Common Cause
- Editor: Elisabeth Mann Borgese
- Categories: political
- Frequency: 12 issues / year (monthly)
- First issue: July 1947; 77 years ago
- Country: United States
- Language: English

= Common Cause (magazine) =

American magazine

Common Cause was an American magazine published from 1947 to 1951 to support the movement for world government that was inspired by the invention and use of the atom bomb.

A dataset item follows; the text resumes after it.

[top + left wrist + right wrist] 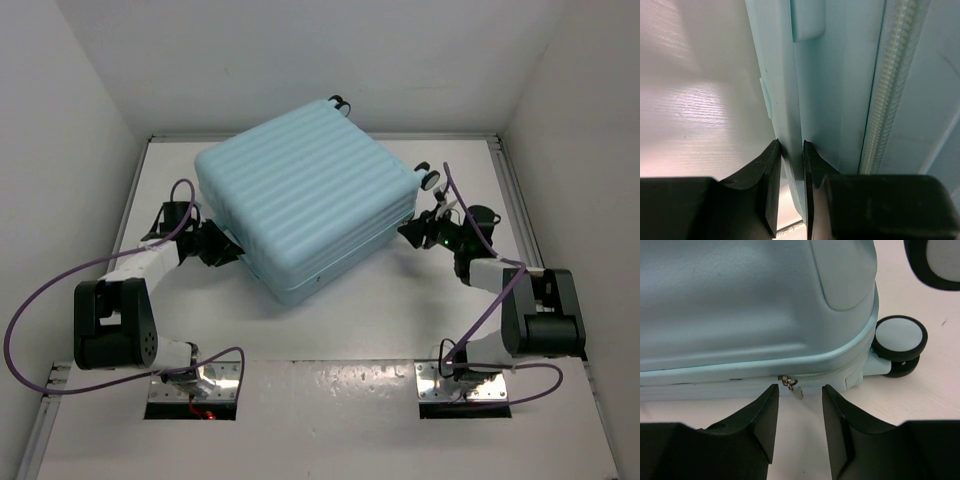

Soon after the end of World War II, a group of academics and intellectuals, many of them associated with the University of Chicago, responded to a call from University of Chicago Chancellor Robert Maynard Hutchins to draft a world constitution, joining their efforts to those of Richard McKeon and Giuseppe Antonio Borgese, who had originally conceived the task. In November 1945 the committee they formed, which included
Mortimer J. Adler, Stringfellow Barr, Albert Léon Guérard, Harold Innis, Erich Kahler, Wilber G. Katz, Charles Howard McIlwain, Robert Redfield, and Rexford Tugwell produced a Preliminary Draft of a World Constitution, later published by the University of Chicago Press (1948).

Common Cause was published from June 1947 through June 1951 in support of the project. The magazine's contributors considered their work to be similar to that undertaken in support of the Constitution of the United States by the authors of The Federalist Papers.